> [TASK INSTRUCTIONS] The lines to reproduce run from the first one below to the line containing "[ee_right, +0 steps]", both included. Reproduce them exactly and nothing else.

Data records

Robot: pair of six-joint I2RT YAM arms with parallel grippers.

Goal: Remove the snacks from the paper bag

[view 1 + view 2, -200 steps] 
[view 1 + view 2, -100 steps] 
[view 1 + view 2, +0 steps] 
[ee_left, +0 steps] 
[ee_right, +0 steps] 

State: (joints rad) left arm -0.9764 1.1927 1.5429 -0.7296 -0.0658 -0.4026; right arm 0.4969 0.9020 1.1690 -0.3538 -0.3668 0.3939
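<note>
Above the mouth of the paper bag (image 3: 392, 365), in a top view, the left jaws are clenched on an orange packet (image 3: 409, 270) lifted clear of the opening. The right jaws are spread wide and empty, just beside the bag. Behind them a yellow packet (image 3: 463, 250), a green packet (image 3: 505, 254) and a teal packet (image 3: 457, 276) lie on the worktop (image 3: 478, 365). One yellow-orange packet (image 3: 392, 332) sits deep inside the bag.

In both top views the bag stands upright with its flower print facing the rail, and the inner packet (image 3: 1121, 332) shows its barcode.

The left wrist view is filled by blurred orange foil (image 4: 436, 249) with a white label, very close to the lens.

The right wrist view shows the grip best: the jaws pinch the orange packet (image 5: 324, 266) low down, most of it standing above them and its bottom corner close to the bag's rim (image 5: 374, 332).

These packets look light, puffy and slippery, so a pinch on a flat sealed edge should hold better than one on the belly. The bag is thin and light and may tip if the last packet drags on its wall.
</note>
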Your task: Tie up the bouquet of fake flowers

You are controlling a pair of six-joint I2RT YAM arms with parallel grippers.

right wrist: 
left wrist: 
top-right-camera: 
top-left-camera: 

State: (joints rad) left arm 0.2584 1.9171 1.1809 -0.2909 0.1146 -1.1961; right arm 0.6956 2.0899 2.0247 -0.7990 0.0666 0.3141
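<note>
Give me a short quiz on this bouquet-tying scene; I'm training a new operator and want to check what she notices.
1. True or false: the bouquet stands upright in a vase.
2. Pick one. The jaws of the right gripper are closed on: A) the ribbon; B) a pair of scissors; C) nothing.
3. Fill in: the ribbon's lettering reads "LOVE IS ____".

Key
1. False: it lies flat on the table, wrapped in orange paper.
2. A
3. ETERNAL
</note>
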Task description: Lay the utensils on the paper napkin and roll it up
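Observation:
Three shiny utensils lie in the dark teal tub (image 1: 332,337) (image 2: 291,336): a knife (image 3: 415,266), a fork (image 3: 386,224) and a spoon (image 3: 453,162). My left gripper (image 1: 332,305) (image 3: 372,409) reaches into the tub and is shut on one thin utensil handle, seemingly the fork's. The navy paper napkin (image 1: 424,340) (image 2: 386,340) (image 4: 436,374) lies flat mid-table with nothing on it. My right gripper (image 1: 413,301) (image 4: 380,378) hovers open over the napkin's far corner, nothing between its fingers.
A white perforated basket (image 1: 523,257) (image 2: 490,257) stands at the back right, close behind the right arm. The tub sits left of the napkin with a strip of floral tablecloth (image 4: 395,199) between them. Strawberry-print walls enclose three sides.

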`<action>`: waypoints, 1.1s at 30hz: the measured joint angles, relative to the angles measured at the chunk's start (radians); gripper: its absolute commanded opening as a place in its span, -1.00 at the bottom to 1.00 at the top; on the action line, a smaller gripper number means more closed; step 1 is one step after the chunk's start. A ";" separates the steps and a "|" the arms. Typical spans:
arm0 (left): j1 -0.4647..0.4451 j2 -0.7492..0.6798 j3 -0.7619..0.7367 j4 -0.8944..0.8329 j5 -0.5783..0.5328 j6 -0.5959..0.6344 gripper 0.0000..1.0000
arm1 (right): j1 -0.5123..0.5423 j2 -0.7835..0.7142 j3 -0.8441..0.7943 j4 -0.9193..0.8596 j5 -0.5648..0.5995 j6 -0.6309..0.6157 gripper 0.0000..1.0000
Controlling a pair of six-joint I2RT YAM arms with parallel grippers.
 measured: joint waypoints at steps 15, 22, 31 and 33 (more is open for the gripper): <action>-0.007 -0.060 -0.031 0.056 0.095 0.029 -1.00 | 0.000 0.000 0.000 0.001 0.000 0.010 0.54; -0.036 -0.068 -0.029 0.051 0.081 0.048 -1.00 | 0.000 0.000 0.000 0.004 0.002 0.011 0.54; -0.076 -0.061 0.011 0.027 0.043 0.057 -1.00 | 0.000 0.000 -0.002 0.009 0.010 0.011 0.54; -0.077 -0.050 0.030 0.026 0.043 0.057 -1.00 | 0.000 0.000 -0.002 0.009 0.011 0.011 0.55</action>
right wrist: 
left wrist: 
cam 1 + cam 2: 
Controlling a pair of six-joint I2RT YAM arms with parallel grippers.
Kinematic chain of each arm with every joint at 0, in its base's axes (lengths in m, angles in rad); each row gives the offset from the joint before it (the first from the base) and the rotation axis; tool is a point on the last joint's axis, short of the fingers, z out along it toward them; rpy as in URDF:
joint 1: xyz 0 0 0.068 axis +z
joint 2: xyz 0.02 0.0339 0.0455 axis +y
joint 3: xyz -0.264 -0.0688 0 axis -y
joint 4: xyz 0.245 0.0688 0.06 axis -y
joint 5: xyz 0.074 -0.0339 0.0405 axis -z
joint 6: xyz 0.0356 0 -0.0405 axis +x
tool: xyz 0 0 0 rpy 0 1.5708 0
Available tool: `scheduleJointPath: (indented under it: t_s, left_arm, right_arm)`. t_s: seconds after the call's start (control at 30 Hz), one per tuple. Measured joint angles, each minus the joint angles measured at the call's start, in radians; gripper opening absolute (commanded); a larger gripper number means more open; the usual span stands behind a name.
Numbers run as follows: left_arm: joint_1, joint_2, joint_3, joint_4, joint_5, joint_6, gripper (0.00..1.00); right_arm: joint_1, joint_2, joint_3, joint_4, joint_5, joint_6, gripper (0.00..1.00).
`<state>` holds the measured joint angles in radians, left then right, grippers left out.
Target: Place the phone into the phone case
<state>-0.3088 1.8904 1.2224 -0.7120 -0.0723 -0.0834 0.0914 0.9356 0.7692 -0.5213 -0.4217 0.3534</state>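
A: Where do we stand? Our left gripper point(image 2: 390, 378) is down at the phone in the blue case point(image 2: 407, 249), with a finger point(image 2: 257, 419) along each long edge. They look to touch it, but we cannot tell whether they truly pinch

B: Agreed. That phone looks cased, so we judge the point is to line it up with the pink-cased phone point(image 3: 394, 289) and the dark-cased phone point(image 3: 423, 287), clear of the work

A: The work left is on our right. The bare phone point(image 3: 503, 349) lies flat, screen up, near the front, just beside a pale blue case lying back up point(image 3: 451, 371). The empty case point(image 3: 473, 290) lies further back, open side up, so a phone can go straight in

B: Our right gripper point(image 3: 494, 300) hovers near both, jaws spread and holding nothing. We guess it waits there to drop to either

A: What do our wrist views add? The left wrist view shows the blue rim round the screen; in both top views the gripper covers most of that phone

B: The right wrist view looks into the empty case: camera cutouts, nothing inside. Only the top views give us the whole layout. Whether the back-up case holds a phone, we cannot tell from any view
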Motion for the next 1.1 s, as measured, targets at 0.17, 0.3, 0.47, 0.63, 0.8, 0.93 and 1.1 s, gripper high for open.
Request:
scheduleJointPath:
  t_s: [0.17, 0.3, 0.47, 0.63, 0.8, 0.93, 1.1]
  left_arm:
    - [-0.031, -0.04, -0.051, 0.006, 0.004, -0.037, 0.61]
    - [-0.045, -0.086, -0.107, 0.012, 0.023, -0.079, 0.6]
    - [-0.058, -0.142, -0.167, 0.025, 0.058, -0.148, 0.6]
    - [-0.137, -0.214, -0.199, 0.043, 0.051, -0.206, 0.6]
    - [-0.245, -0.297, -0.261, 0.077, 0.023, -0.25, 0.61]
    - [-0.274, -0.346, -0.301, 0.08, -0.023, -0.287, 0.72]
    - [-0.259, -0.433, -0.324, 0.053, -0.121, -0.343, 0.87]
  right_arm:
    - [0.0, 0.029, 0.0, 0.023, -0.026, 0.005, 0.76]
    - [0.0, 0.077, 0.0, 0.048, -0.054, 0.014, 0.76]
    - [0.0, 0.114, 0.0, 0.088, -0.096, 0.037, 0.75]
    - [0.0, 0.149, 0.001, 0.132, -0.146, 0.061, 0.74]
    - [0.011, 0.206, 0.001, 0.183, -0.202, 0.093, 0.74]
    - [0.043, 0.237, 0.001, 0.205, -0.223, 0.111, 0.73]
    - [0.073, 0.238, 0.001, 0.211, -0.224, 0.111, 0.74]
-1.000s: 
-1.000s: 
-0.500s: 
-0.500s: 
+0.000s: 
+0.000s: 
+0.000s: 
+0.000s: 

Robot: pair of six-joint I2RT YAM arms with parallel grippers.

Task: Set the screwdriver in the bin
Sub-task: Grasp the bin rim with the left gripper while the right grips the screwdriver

> [OUTPUT OF THE EXERCISE]
Robot: pair of six-joint I2RT YAM arms with parallel grippers.

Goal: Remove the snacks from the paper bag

[view 1 + view 2, -200 steps] 
[view 1 + view 2, -100 steps] 
[view 1 + view 2, +0 steps] 
[ee_left, +0 steps] 
[ee_right, +0 steps] 

The exercise has no further content.